▶ _Action item_:
Produce word for word the lines of the data below running from the one that has "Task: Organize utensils" to the one that has "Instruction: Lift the", inclusive, and no others.
%%
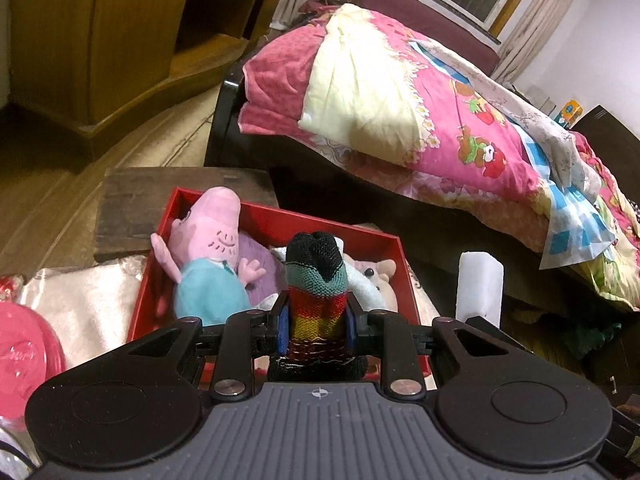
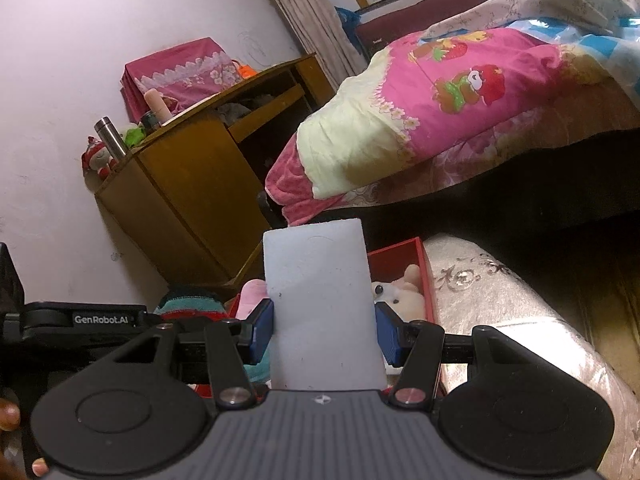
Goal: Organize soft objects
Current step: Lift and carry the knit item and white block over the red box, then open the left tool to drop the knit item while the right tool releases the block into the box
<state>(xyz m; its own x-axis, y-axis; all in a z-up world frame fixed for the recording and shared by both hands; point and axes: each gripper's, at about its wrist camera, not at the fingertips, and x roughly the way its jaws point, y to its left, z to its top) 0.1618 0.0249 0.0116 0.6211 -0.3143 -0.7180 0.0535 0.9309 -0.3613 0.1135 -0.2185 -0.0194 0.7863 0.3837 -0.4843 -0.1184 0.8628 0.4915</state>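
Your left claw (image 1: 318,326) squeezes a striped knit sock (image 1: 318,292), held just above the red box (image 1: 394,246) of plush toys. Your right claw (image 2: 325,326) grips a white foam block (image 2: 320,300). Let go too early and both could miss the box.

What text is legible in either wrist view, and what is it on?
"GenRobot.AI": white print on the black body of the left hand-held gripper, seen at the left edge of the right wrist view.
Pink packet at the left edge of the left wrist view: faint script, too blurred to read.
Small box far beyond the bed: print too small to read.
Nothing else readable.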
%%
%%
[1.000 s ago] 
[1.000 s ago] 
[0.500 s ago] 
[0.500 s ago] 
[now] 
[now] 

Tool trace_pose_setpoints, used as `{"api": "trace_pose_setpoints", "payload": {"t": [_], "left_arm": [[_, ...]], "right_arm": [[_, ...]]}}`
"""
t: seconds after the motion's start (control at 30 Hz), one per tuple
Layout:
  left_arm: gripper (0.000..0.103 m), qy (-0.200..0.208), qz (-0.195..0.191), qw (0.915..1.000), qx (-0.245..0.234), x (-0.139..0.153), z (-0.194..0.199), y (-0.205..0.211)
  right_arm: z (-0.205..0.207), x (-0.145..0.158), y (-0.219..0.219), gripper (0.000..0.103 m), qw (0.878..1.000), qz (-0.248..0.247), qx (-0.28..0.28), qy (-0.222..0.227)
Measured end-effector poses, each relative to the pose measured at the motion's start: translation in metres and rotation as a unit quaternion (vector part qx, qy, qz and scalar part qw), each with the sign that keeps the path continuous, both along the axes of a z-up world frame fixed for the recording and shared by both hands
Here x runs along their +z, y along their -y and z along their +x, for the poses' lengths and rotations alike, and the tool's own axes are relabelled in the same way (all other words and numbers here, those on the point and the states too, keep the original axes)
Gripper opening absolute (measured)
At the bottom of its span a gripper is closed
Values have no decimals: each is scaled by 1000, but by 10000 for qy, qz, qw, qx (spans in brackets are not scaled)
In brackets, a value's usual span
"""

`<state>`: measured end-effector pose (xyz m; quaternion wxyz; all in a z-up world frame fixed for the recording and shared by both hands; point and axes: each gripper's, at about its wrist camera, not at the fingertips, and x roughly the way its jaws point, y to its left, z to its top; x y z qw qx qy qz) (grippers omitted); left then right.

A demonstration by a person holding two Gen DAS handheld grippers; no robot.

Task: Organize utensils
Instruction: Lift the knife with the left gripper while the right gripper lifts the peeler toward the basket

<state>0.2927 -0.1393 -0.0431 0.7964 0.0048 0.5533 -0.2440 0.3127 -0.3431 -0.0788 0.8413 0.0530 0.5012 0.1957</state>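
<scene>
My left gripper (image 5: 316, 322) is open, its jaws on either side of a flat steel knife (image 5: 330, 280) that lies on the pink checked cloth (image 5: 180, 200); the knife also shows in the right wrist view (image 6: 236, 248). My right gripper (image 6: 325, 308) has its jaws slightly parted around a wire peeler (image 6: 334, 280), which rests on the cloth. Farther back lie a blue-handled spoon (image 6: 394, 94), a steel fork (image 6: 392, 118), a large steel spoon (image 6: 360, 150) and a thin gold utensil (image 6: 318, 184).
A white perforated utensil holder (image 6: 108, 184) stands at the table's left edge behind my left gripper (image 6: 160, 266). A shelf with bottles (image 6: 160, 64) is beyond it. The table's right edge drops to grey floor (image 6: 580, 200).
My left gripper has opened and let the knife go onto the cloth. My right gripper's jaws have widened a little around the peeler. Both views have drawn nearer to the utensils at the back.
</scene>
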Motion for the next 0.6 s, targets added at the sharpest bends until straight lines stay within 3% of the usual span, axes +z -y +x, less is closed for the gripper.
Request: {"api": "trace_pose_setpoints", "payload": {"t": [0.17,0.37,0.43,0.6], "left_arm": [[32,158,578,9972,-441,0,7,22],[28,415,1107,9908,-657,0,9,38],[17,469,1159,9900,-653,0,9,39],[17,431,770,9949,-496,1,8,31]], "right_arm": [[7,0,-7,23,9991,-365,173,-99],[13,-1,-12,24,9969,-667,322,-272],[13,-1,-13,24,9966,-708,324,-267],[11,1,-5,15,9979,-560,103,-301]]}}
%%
▶ _Solution to this task_:
Task: Organize utensils
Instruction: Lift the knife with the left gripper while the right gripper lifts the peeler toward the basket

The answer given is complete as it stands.